We primarily used Twython for interacting with the Twitter API, though NLTK has some neat built-in tools as well that we used for initial data exploration.

In [24]:
# tw = Twitter()
# #Writing meetup tweets out
# tw.tweets(keywords='enjoy', to_screen=False, stream=False, limit=20000) #sample from the public stream

In [2]:
# We chose 10 from Meetup's 36 broad categories
categories = {"Technology": None,
              "Outdoors": None,
              "Arts": None,
              "Books": None,
              "Business": None,
              "Language": None,
              "Sports and Fitness": None,
              "Food": None,
              "LGBTQ": None,
              "Fashion": None}

In [24]:
oauth = credsfromfile()
client = Twython(**oauth)

In [60]:
userIDs = {}
for cat in categories:
    users = client.search_users(q=cat)
    userIDs[cat] = [user['id'] for user in users]

In [84]:
# for category in categories:
#     if categories[category] is not None:
#         continue
#     print(category)
#     IDs = userIDs[category]
#     tweets = [client.get_user_timeline(user_id=thisID, count=200) for thisID in IDs]
#     categories[category] = [item['text'] for sublist in tweets for item in sublist]

In [85]:
for category in categories:
    if categories[category] is None:
        print(category)
    else:
        print("# Tweets in {}: {}".format(category, len(categories[category])))

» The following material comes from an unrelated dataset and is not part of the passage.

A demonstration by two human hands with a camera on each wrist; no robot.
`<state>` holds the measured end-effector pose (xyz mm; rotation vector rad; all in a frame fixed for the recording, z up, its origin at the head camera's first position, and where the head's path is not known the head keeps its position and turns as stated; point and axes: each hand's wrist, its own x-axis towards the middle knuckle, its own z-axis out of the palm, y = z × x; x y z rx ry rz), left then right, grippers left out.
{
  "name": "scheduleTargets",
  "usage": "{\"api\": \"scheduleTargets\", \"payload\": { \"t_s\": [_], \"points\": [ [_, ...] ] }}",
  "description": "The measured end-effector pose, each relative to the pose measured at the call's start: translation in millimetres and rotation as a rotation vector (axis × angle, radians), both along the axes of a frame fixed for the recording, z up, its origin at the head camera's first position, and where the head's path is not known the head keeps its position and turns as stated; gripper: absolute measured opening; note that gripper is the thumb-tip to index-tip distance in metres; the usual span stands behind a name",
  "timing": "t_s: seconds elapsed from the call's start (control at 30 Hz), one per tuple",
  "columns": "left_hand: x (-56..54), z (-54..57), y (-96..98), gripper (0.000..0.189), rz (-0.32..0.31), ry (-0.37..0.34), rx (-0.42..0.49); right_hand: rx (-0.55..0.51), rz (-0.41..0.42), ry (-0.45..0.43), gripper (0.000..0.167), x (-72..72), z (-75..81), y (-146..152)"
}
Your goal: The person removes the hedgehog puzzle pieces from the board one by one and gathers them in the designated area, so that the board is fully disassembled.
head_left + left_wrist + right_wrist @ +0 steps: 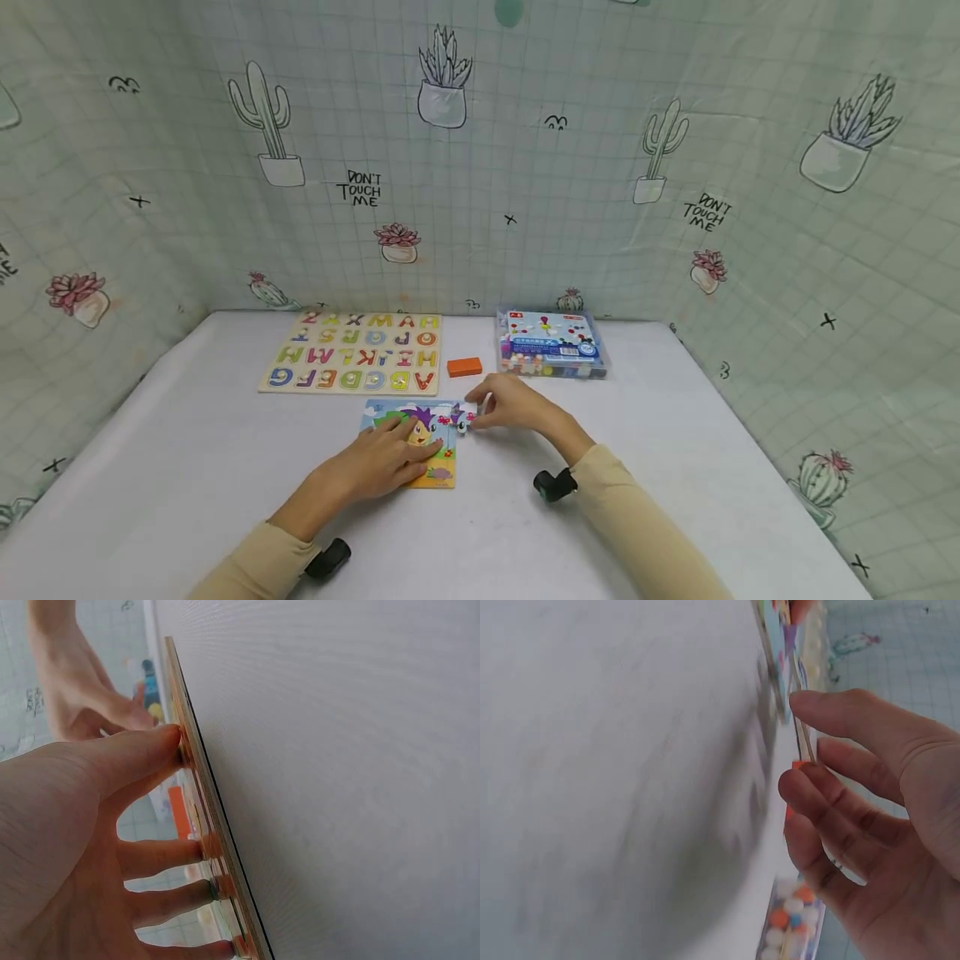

# Tweets in Technology: 3999
# Tweets in Outdoors: 4000
# Tweets in Arts: 4000
# Tweets in Books: 4000
# Tweets in Business: 4000
# Tweets in Sports and Fitness: 3985
# Tweets in Food: 4000
# Tweets in LGBTQ: 3966
# Tweets in Fashion: 3998
# Tweets in Language: 3995


## Cleaning Data

In [159]:
stop = set(stopwords.words('english') + ['amp', 'rt', '—'])
lemma = WordNetLemmatizer()
translator = str.maketrans(dict.fromkeys(string.punctuation))

def clean(doc):
    punc_free = doc.translate(translator)
    stop_free = " ".join([i for i in punc_free.lower().split() if i not in stop])
    url_free = re.sub(r"http\S+", '', stop_free)
    normalized = " ".join(lemma.lemmatize(word) for word in url_free.split())
    return normalized

In [86]:
allTweets = [tweet for cat in categories for tweet in categories[cat]]

In [161]:
with open('tweetCorpus.txt', mode='wt', encoding='utf-8') as myfile:
    myfile.write('\n'.join(allTweets))

In [127]:
#clean and produce bag of words from a list of tweets
def getDocBoW(docs):
    doc_clean = [clean(doc).split() for doc in docs]
    dictionary = corpora.Dictionary(doc_clean)
    return  [dictionary.doc2bow(doc) for doc in doc_clean]

In [162]:
doc_term_matrix = getDocBoW(allTweets)

## Training LDA Model

[wiki](https://en.wikipedia.org/wiki/Latent_Dirichlet_allocation)

In [119]:
lda = gensim.models.ldamodel.LdaModel

In [None]:
ldamodel = lda(doc_term_matrix, num_topics=20, id2word = dictionary, passes=150)

In [134]:
pickle.dump(ldamodel, open("ldamodel.pickle", "wb"))

In [122]:
ldamodel.print_topics()

[(0,
  '0.012*"rt" + 0.011*"recipe" + 0.010*"good" + 0.008*"latin" + 0.005*"full" + 0.005*"man" + 0.005*"music" + 0.004*"yes" + 0.004*"health" + 0.004*"world"'),
 (1,
  '0.018*"rt" + 0.013*"please" + 0.013*"lgbtq" + 0.012*"transgender" + 0.012*"spanish" + 0.011*"german" + 0.010*"irish" + 0.010*"italian" + 0.007*"trans" + 0.006*"—"'),
 (2,
  '0.056*"word" + 0.054*"day" + 0.015*"rt" + 0.014*"thank" + 0.008*"japanese" + 0.005*"danielnewman" + 0.005*"walkrstalkrcon" + 0.005*"celebrate" + 0.004*"sorry" + 0.004*"game"'),
 (3,
  '0.043*"audio" + 0.024*"rt" + 0.014*"amp" + 0.011*"u" + 0.008*"korean" + 0.008*"join" + 0.007*"learn" + 0.007*"tonight" + 0.007*"story" + 0.007*"place"'),
 (4,
  '0.014*"fashion" + 0.010*"book" + 0.010*"rt" + 0.008*"lgbt" + 0.007*"community" + 0.007*"amp" + 0.006*"come" + 0.006*"new" + 0.005*"perfect" + 0.004*"time"'),
 (5,
  '0.020*"food" + 0.019*"rt" + 0.011*"amp" + 0.009*"english" + 0.007*"eat" + 0.007*"art" + 0.007*"scoop" + 0.006*"4" + 0.005*"free" + 0.005*"child

### Trial and Error

The first time we trained this model, we trained it on two corpora: tweets containing the word "meetup", and tweets containing the word "enjoy". These, it turns out, were not incredibly helpful. But it did surface some pretty great topics, including a topic dominated by the words "miserable", "island", "channel4news", and "brexit". It also surfaced topics related to Darren Criss (performing on the today show?), grilling, and happy women.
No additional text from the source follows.